▸ WHAT THE TASK ASKS
Without including the pictures, copy out every line below.

____

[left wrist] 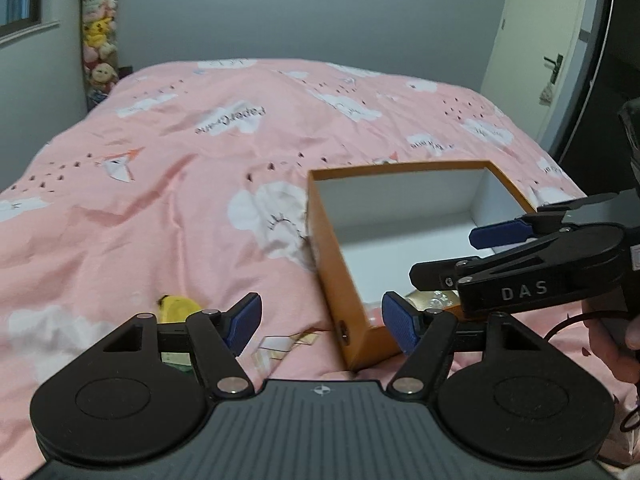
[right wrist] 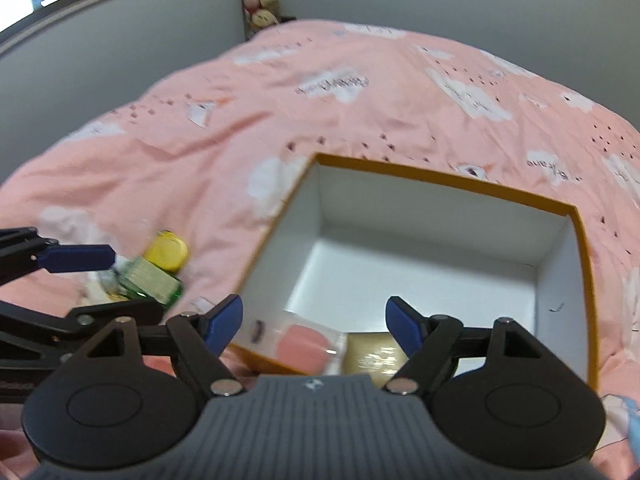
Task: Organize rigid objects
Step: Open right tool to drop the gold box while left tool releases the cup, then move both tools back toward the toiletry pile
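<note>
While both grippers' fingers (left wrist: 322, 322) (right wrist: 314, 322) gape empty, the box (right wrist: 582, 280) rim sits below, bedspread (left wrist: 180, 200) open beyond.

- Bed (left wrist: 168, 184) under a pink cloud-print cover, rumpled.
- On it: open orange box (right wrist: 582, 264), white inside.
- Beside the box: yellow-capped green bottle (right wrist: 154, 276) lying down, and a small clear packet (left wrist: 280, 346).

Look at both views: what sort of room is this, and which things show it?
Most likely a bedroom: a bed under a pink cloud-print duvet, stuffed toys stacked in the corner, and a door.
</note>
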A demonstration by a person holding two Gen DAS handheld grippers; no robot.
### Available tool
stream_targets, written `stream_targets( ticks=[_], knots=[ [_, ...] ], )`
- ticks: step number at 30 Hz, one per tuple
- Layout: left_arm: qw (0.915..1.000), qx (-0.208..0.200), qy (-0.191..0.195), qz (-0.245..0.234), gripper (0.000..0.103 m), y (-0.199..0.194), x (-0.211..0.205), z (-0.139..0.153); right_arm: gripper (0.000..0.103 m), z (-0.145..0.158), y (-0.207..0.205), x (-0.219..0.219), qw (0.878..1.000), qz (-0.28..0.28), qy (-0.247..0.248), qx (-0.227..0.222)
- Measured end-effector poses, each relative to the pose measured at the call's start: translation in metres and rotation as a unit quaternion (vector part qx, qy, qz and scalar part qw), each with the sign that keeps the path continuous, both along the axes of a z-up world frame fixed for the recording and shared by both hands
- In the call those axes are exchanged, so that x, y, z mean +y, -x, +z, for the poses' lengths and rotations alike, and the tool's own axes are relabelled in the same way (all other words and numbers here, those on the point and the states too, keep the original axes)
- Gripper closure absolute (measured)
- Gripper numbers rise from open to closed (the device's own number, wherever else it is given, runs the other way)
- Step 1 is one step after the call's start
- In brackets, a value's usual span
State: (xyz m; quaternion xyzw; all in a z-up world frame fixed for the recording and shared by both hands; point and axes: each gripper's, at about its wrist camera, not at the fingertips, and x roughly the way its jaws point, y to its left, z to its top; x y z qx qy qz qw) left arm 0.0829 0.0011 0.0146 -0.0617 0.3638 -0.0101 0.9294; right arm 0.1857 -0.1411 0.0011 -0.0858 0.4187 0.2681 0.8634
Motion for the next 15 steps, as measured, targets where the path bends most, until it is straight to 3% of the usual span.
stream_targets(
  ticks=[7,15],
  knots=[
    [0.9993,-0.013,-0.016,0.031,0.023,0.023,0.015,0.005,0.024,0.007,0.029,0.017,0.999,0.021,-0.03,-0.018],
    [0.9963,0.045,0.002,0.073,0.024,0.044,0.041,-0.018,0.019,-0.008,0.056,0.047,0.997,0.071,0.021,-0.038]
  ],
)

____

▸ YOUR RESPONSE
[left wrist] 
[right wrist] 
Task: Organize rigid objects
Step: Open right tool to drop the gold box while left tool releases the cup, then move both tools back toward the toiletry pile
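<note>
While both grippers' fingers (left wrist: 322, 322) (right wrist: 314, 322) gape empty, the box (right wrist: 582, 280) rim sits below, bedspread (left wrist: 180, 200) open beyond.

- Bed (left wrist: 168, 184) under a pink cloud-print cover, rumpled.
- On it: open orange box (right wrist: 582, 264), white inside.
- Beside the box: yellow-capped green bottle (right wrist: 154, 276) lying down, and a small clear packet (left wrist: 280, 346).

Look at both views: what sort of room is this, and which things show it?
Most likely a bedroom: a bed under a pink cloud-print duvet, stuffed toys stacked in the corner, and a door.
</note>
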A demonstration by a person holding two Gen DAS handheld grippers; no robot.
### Available tool
stream_targets, written `stream_targets( ticks=[_], knots=[ [_, ...] ], )`
- ticks: step number at 30 Hz, one per tuple
- Layout: left_arm: qw (0.915..1.000), qx (-0.208..0.200), qy (-0.191..0.195), qz (-0.245..0.234), gripper (0.000..0.103 m), y (-0.199..0.194), x (-0.211..0.205), z (-0.139..0.153); right_arm: gripper (0.000..0.103 m), z (-0.145..0.158), y (-0.207..0.205), x (-0.219..0.219), qw (0.878..1.000), qz (-0.28..0.28), qy (-0.247..0.248), qx (-0.227..0.222)
- Measured end-effector poses, each relative to the pose measured at the call's start: translation in metres and rotation as a unit quaternion (vector part qx, qy, qz and scalar part qw), each with the sign that keeps the path continuous, both along the axes of a z-up world frame fixed for the recording and shared by both hands
- In the call those axes are exchanged, so that x, y, z mean +y, -x, +z, for the poses' lengths and rotations alike, and the tool's own axes are relabelled in the same way (all other words and numbers here, those on the point and the states too, keep the original axes)
- Gripper closure absolute (measured)
- Gripper numbers rise from open to closed (the device's own number, wherever else it is given, runs the other way)
- Step 1 is one step after the call's start
- In brackets, a value's usual span
State: (xyz m; quaternion xyzw; all in a z-up world frame fixed for the recording and shared by both hands; point and axes: each gripper's, at about its wrist camera, not at the fingertips, and x roughly the way its jaws point, y to its left, z to its top; x y z qx qy qz qw) left arm 0.0829 0.0011 0.0146 -0.0617 0.3638 -0.0101 0.9294; right arm 0.1857 -0.1411 0.0011 -0.0858 0.4187 0.2681 0.8634
Motion for the next 15 steps, as measured, targets where the path bends most, until it is straight to 3% of the usual span.
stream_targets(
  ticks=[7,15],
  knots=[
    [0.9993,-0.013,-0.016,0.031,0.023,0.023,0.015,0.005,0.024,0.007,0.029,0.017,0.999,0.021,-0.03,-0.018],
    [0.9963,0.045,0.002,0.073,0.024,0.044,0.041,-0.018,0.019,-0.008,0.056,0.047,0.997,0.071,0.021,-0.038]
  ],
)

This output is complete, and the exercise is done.